E avrebbero fatto bene (ma non sarebbe bastato un giornale intero e nemmeno un’enciclopedia) a mettere i nomi e le foto di tutti quegli insegnanti delle scuole pubbliche che in questo Paese hanno svolto – loro sì – sempre “eroicamente” il loro lavoro, oltre che con passione, dedizione e senso del dovere, concetto ormai sconosciuto ai più. Insegnanti che ci hanno messo il cuore, per uno stipendio da fame, per dare un futuro dignitoso ai loro allievi.

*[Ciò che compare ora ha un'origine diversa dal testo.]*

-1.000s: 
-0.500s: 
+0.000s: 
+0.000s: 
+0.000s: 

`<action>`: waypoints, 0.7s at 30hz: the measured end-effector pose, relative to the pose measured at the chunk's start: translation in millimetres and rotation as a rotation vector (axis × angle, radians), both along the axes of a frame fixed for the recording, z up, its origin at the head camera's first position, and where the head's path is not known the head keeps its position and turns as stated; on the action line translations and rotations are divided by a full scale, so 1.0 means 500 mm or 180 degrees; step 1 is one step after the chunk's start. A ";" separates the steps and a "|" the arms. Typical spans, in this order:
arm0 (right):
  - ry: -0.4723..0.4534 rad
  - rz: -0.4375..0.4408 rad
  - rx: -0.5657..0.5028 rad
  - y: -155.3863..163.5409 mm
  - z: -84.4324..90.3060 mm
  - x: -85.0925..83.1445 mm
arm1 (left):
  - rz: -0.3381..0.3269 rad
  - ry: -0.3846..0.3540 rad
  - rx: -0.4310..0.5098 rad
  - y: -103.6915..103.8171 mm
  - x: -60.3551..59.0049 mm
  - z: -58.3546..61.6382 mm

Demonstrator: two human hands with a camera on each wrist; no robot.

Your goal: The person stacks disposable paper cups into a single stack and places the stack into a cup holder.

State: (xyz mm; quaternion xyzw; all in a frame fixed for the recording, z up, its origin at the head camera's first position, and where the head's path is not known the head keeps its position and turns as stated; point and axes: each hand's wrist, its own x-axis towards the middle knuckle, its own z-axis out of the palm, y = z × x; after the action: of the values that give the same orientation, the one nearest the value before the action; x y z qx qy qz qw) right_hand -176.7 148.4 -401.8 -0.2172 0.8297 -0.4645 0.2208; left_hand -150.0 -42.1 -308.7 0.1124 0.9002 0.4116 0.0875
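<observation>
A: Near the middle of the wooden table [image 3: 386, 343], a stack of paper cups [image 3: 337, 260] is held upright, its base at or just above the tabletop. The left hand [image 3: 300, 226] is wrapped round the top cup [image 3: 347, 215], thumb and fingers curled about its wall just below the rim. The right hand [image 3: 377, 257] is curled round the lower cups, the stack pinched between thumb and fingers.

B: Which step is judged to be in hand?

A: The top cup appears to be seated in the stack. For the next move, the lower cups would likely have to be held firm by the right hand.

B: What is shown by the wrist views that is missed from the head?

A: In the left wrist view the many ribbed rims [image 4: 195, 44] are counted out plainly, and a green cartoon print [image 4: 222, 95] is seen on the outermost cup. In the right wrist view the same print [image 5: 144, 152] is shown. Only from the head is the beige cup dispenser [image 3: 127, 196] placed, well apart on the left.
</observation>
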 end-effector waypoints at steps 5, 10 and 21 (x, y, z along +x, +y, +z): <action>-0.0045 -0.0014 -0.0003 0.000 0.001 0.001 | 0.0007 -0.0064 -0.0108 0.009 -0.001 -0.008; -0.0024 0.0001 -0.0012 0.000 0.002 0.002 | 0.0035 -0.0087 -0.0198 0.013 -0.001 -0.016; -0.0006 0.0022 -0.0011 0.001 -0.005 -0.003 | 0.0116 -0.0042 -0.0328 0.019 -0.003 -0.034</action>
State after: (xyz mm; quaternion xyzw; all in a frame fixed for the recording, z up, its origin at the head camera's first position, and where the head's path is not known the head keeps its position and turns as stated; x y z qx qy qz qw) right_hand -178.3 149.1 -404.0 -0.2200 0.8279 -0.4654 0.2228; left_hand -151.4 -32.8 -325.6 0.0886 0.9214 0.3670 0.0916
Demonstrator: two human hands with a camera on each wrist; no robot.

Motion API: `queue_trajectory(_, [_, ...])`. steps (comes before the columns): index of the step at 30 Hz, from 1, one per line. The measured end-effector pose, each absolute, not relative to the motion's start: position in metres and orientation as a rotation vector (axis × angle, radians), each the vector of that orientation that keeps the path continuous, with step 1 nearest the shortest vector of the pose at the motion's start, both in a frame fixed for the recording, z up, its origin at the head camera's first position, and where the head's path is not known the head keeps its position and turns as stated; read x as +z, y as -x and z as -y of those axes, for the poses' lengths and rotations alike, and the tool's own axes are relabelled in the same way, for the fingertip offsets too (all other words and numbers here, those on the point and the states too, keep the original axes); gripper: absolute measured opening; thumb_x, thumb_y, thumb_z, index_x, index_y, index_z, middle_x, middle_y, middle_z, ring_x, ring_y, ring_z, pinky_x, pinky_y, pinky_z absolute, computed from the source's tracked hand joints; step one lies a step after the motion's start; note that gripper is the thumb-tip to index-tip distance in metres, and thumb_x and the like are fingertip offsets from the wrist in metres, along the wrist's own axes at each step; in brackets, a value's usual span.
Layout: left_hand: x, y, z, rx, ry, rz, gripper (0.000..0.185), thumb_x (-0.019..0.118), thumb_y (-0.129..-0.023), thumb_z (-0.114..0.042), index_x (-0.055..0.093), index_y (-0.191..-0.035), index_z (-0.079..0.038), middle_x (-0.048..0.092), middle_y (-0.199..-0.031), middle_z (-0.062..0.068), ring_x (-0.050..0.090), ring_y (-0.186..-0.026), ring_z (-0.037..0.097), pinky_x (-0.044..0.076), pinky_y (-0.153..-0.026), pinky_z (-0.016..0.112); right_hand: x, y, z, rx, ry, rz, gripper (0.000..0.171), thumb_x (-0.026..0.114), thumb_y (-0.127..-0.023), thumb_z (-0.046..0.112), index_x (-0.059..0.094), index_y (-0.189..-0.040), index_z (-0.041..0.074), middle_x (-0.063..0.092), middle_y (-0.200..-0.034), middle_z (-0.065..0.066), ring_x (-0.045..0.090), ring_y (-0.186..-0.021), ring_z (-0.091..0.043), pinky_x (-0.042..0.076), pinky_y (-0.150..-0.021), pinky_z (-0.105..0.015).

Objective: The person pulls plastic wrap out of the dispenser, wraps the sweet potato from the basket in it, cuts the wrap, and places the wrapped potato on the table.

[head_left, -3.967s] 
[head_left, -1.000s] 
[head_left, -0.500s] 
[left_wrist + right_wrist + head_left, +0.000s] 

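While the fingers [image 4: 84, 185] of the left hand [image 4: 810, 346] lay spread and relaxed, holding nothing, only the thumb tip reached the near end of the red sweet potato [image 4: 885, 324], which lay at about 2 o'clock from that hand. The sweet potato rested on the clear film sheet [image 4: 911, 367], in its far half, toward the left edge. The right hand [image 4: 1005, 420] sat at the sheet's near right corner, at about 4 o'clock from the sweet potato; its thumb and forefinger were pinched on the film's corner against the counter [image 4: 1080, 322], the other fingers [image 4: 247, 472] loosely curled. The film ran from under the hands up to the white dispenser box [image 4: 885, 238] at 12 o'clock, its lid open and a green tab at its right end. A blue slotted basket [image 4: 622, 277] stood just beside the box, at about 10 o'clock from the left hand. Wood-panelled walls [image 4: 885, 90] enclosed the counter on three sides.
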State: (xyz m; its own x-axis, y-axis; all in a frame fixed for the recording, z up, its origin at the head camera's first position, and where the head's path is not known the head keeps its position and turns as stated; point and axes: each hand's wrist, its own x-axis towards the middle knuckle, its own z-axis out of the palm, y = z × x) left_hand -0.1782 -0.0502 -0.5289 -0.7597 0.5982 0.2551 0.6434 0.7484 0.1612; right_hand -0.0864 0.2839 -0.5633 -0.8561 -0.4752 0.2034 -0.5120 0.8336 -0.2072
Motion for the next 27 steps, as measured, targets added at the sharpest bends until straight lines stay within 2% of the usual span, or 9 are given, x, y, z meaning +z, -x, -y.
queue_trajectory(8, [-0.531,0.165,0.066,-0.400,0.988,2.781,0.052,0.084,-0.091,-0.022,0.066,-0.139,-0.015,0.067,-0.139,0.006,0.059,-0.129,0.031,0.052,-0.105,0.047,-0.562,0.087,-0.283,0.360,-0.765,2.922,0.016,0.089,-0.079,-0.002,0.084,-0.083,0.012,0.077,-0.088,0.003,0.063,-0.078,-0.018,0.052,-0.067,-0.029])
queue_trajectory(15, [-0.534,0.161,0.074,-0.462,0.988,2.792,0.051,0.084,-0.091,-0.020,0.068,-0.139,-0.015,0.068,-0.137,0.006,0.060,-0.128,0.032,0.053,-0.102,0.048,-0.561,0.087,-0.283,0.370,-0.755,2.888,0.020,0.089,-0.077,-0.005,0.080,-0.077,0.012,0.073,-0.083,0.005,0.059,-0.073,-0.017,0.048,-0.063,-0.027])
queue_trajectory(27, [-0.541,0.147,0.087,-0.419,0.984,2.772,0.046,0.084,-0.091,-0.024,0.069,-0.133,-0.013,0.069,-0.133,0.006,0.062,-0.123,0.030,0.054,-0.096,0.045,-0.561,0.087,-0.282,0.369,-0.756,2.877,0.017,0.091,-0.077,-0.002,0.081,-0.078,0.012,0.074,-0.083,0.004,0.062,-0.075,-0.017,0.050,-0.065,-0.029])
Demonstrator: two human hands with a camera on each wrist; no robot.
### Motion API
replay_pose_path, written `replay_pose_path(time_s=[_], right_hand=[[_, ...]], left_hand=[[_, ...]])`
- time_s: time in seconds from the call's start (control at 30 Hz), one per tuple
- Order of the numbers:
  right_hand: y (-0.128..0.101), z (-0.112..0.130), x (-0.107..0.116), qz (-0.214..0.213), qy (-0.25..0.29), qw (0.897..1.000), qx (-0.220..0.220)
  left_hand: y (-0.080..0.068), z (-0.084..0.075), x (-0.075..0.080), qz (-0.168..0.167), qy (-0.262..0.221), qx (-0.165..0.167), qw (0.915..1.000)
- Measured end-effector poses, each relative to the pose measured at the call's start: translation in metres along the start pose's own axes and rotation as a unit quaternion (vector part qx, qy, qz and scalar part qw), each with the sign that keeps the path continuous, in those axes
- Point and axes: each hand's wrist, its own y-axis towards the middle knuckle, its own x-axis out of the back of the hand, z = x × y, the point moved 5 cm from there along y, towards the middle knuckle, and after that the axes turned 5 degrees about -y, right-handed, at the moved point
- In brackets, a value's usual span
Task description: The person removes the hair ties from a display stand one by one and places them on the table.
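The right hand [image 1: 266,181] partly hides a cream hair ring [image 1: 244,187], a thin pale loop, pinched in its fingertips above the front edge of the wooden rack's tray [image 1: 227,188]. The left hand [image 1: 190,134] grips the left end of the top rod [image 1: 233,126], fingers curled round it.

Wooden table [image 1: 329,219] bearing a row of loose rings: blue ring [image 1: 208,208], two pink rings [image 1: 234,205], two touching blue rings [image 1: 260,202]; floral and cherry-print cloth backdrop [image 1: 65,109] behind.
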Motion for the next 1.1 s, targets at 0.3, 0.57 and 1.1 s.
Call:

E chiunque può testimoniare. Io potrei parlarvi della mia maestra delle elementari, una che aveva due lauree quando bastava solo un diploma. Secondo me era fascista (e io la odiavo quando dava le bacchettate sulle gambe alle mie compagne che non avevano avuto la fortuna di nascere in una famiglia in cui si padroneggiasse l’Italiano), ma le brillavano gli occhi quando insegnava. E potrei parlarvi della mia insegnante di Lettere del ginnasio che sprizzava passione per la sua professione e di quella di Greco del liceo che si emozionava leggendoci l’Antigone e persino del prof di Italiano che era asino ma ce la metteva tutta per essere all’altezza di noi liceali esigenti, anche se non bastava indossare un pullover a collo alto per essere come il professore di Storia dell’Arte grazie al quale, in occasione di una ricorrenza, ti ritrovavi a chiedere in regalo non un vestito, ma un proiettore per studiare la sua materia con l’ausilio delle diapositive. E potrei parlarvi di mia madre che per decenni, fino al suo ultimo giorno da insegnante, ha speso soldi in libri per migliorare le proprie conoscenze e condividerle con i suoi alunni e ogni sera prima di dormire “studiava” la lezione per l’indomani. Come se, dopo quarant’anni, uno le cose non le avesse già fradice in testa. E posso parlarvi di un mio amico insegnante che, dopo una giornata trascorsa fra lezioni in classe, corsi, viaggi da una scuola all’altra trascurando la famiglia pur di non farle mancare niente, conclude la sua serata – quand’anche fossero le due di notte – preparandosi la lezione per l’indomani, proprio come faceva mia madre. E alle loro aggiungerei le foto delle schiere di insegnanti giovani-non più giovani la cui unica stabilità consiste nella precarietà e che non smettono di amare il loro lavoro e di credere nella scuola pubblica e nello Stato, proprio come i magistrati uccisi dai terroristi e della mafia.
Questi sono gli eroi, non Vittorio Mangano, e queste sono le persone di cui non ci si può dimenticare. Quanto a Berlusconi e ai suoi servi, non saranno buoni nemmeno da morti, nemmeno come concime per le piante.